**GOAL OF THE EXERCISE:** Only the lines from the one containing "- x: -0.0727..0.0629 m" through the one containing "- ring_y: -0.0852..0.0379" should be printed, exactly as they appear below, with both ends included.

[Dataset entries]
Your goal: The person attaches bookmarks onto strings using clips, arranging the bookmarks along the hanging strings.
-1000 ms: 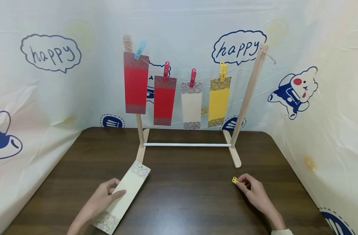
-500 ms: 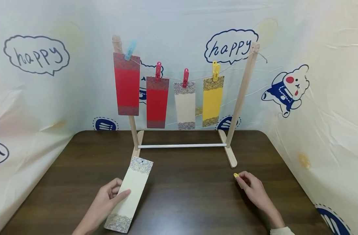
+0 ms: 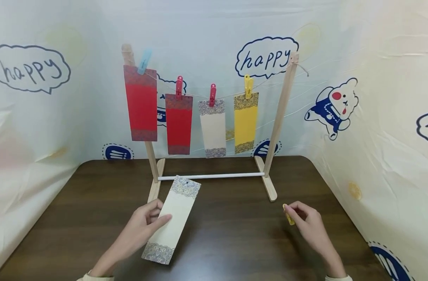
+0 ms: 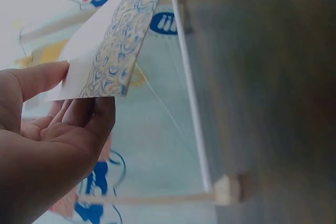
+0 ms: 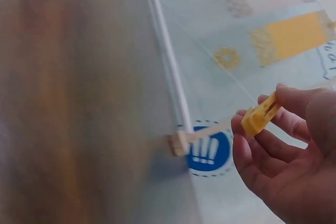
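Note:
My left hand (image 3: 141,224) pinches a long cream card (image 3: 175,214) by its left edge, thumb on the front and fingers behind. Blue lace-like print bands both ends of the card, and its top leans to the right. In the left wrist view the card (image 4: 100,59) shows the patterned end close up. Off to the right, my right hand (image 3: 310,224) holds a small yellow clothespin (image 3: 289,215) between thumb and fingers above the table. The right wrist view shows that clothespin (image 5: 259,116) at the fingertips.
A wooden stand with a right post (image 3: 280,117) and a white crossbar (image 3: 214,176) stands at the table's back. From its string hang a large red card (image 3: 141,105), a smaller red card (image 3: 179,127), a white card (image 3: 213,130) and a yellow card (image 3: 246,121), each clipped by a clothespin.
My left hand has lifted the cream card and carried it right and toward the stand, turning it more upright. The clothespin in my right hand has turned to point downward. The view has swung right.

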A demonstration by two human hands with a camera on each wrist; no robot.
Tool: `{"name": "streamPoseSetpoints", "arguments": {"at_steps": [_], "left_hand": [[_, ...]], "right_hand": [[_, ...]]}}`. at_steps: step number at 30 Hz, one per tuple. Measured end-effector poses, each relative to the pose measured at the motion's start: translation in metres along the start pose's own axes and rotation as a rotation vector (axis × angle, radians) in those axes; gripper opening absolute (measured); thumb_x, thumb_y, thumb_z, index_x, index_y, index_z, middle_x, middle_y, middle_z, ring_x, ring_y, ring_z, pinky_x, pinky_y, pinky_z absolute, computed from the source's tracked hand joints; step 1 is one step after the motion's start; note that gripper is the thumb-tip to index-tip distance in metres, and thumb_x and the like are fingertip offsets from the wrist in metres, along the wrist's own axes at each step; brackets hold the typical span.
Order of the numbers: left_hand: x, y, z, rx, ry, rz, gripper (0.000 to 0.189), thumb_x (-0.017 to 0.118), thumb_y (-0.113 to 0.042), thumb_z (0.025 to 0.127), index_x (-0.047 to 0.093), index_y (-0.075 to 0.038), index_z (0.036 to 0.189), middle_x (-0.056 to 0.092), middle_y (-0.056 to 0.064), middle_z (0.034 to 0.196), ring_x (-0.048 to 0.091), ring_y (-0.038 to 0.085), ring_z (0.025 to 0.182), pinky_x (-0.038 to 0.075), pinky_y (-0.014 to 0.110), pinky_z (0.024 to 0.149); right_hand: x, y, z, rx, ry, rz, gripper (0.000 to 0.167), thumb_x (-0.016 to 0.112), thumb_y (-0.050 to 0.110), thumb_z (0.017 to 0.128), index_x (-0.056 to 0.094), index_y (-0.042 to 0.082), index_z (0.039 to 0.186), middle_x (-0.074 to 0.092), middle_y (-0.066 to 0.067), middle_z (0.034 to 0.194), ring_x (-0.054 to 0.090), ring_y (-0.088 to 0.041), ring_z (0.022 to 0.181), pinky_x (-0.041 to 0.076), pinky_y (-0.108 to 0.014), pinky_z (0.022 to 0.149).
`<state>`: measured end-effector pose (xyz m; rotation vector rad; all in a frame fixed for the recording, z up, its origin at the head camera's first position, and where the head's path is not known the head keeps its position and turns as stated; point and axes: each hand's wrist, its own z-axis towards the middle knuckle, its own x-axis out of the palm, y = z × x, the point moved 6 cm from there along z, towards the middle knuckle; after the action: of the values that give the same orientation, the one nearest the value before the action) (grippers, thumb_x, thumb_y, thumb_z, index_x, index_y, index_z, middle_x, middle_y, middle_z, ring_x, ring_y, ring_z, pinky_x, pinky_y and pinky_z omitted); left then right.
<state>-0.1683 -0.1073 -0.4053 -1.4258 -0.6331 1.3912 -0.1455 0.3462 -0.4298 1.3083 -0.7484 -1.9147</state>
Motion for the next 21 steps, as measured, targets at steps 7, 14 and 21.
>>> {"name": "streamPoseSetpoints", "arguments": {"at_steps": [7,14,21], "left_hand": [[0.015,-0.019,0.023,0.028,0.036,-0.023,0.025,0.073,-0.014,0.092,0.049,-0.01,0.086,0.029,-0.004,0.063,0.027,0.004,0.053,0.031,0.023,0.05],[0.032,-0.038,0.047,0.117,0.043,0.01,0.024,0.075,-0.018,0.09,0.053,-0.013,0.083,0.034,-0.007,0.058,0.039,0.006,0.055,0.036,0.024,0.053],[0.052,-0.057,0.073,0.149,0.048,-0.002,0.016,0.074,-0.018,0.092,0.059,-0.015,0.087,0.044,-0.005,0.058,0.046,0.011,0.061,0.038,0.024,0.056]], "right_hand": [[-0.035,0.026,0.001,-0.085,-0.051,0.026,0.026,0.064,0.009,0.098,0.065,0.012,0.123,0.071,-0.007,0.092,0.066,-0.014,0.078,0.051,-0.02,0.066],[-0.058,0.063,0.009,-0.144,-0.055,0.049,0.034,0.063,0.003,0.096,0.063,0.011,0.129,0.071,-0.011,0.097,0.064,-0.013,0.078,0.051,-0.02,0.064],[-0.069,0.093,0.016,-0.191,-0.055,0.022,0.04,0.068,-0.003,0.091,0.063,0.007,0.13,0.07,-0.008,0.092,0.064,-0.014,0.079,0.053,-0.018,0.065]]}}
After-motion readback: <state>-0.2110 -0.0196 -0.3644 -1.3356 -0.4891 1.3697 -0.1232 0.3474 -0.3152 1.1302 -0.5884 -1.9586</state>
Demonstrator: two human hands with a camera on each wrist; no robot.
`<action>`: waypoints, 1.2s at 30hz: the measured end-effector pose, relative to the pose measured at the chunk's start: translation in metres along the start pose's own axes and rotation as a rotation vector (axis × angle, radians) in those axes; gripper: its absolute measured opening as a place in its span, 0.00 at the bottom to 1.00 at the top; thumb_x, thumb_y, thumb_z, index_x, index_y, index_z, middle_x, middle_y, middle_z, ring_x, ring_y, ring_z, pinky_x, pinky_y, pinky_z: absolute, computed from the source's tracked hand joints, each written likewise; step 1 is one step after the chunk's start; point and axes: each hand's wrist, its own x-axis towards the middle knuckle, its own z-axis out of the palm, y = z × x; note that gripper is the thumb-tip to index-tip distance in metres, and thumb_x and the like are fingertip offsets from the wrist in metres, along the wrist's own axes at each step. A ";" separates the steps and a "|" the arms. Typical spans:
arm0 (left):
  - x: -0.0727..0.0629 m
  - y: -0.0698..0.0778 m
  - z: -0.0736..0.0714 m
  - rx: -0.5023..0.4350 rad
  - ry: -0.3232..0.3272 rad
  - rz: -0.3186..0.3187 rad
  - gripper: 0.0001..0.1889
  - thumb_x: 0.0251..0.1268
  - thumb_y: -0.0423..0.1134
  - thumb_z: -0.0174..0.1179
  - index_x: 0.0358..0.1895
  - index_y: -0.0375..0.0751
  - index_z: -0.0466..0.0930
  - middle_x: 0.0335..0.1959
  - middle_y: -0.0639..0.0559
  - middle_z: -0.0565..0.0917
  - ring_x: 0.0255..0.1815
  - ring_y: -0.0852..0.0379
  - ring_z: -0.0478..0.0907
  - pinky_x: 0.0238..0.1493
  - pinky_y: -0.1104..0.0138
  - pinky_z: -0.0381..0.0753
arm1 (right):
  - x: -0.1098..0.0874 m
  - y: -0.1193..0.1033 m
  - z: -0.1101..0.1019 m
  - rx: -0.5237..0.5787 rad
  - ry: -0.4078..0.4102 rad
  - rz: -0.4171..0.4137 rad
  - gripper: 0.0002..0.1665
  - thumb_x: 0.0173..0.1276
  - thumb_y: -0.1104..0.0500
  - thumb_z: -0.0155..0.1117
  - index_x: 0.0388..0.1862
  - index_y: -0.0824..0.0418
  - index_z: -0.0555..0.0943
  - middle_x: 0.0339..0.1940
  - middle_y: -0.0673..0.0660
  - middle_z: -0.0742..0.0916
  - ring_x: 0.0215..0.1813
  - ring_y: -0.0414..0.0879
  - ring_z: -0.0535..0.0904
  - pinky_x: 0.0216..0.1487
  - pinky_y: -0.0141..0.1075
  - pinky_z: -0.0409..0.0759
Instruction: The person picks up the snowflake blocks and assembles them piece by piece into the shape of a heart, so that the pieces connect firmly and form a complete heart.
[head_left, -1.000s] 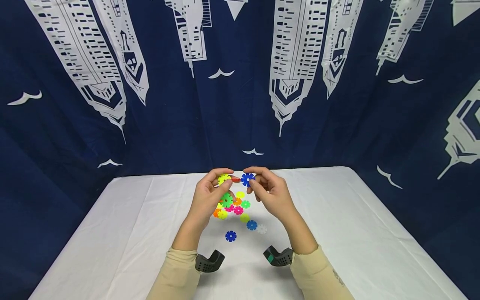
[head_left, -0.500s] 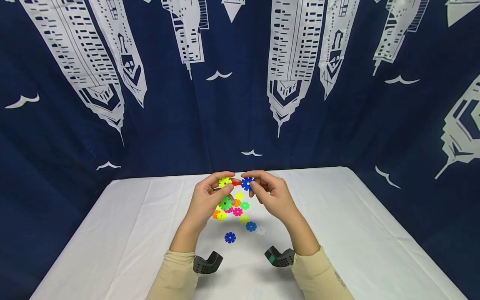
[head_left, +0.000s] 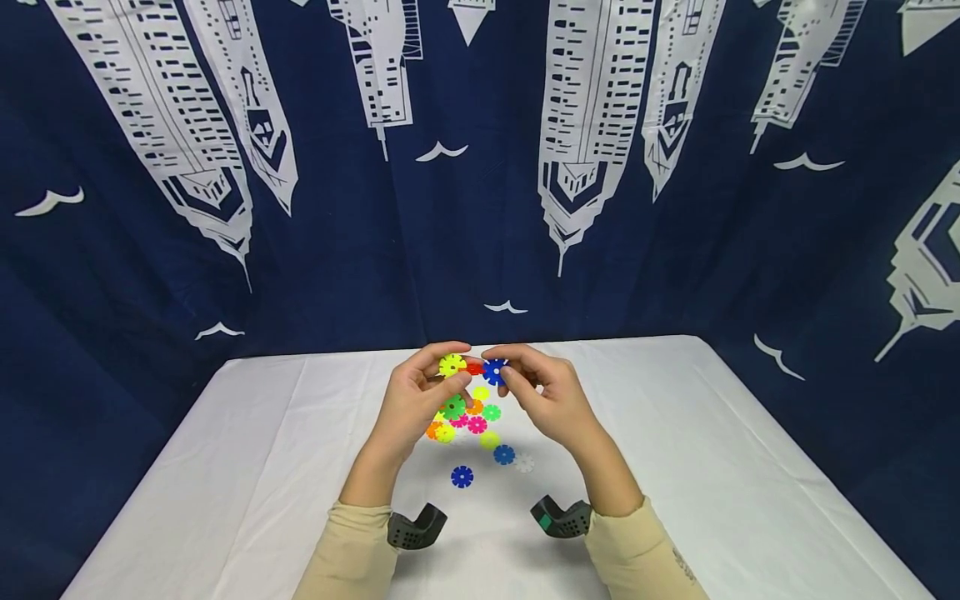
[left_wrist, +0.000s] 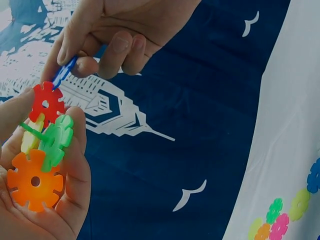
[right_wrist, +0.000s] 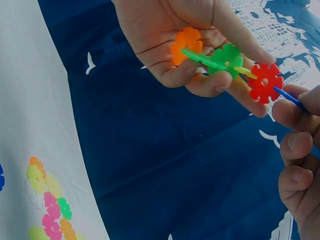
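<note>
My left hand (head_left: 416, 396) holds a linked chain of notched plastic snowflake discs above the table. In the left wrist view the chain has an orange disc (left_wrist: 35, 180), green pieces (left_wrist: 57, 140), a yellow disc (left_wrist: 32, 135) and a red disc (left_wrist: 47, 102) at its top end. Pinched between thumb and fingers of my right hand (head_left: 551, 396) is a blue snowflake disc (head_left: 494, 372). Its edge meets the rim of the red disc (right_wrist: 266, 83) at an angle in the right wrist view; how deep the notches engage cannot be told.
Loose discs lie on the white tabletop (head_left: 300, 467) below the hands: a pink disc (head_left: 477, 425), a light blue disc (head_left: 504, 454), a clear disc (head_left: 524, 462) and a dark blue disc (head_left: 462, 477) nearest me, among several others. A dark blue printed curtain (head_left: 465, 233) hangs behind.
The red disc on the chain and the blue disc have come closer together and now meet at their edges. Both hands keep their hold and have shifted only slightly.
</note>
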 end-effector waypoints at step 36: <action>0.000 0.004 0.007 0.005 0.127 -0.069 0.19 0.66 0.37 0.66 0.59 0.51 0.82 0.50 0.46 0.89 0.39 0.53 0.88 0.50 0.67 0.86 | 0.003 -0.002 0.014 -0.091 0.079 -0.015 0.11 0.72 0.69 0.60 0.52 0.61 0.80 0.29 0.55 0.86 0.24 0.38 0.73 0.23 0.28 0.75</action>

**WRITTEN SOLUTION:**
  - x: -0.0727..0.0629 m
  - y: -0.0698..0.0778 m
  - z: -0.0736..0.0714 m
  - rx: -0.5023..0.4350 rad
  - ry: -0.3232..0.3272 rad
  - rz: -0.3186..0.3187 rad
  - gripper: 0.0001..0.1889
  - thumb_x: 0.0251..0.1268
  - thumb_y: -0.0423..0.1134
  - thumb_z: -0.0174..0.1179
  - index_x: 0.0358..0.1895
  - index_y: -0.0375..0.0751
  - index_z: -0.0466..0.0930
  - middle_x: 0.0335..0.1959
  - middle_y: -0.0639..0.0559
  - middle_z: -0.0565..0.0917
  - ring_x: 0.0255..0.1815
  - ring_y: -0.0852..0.0379

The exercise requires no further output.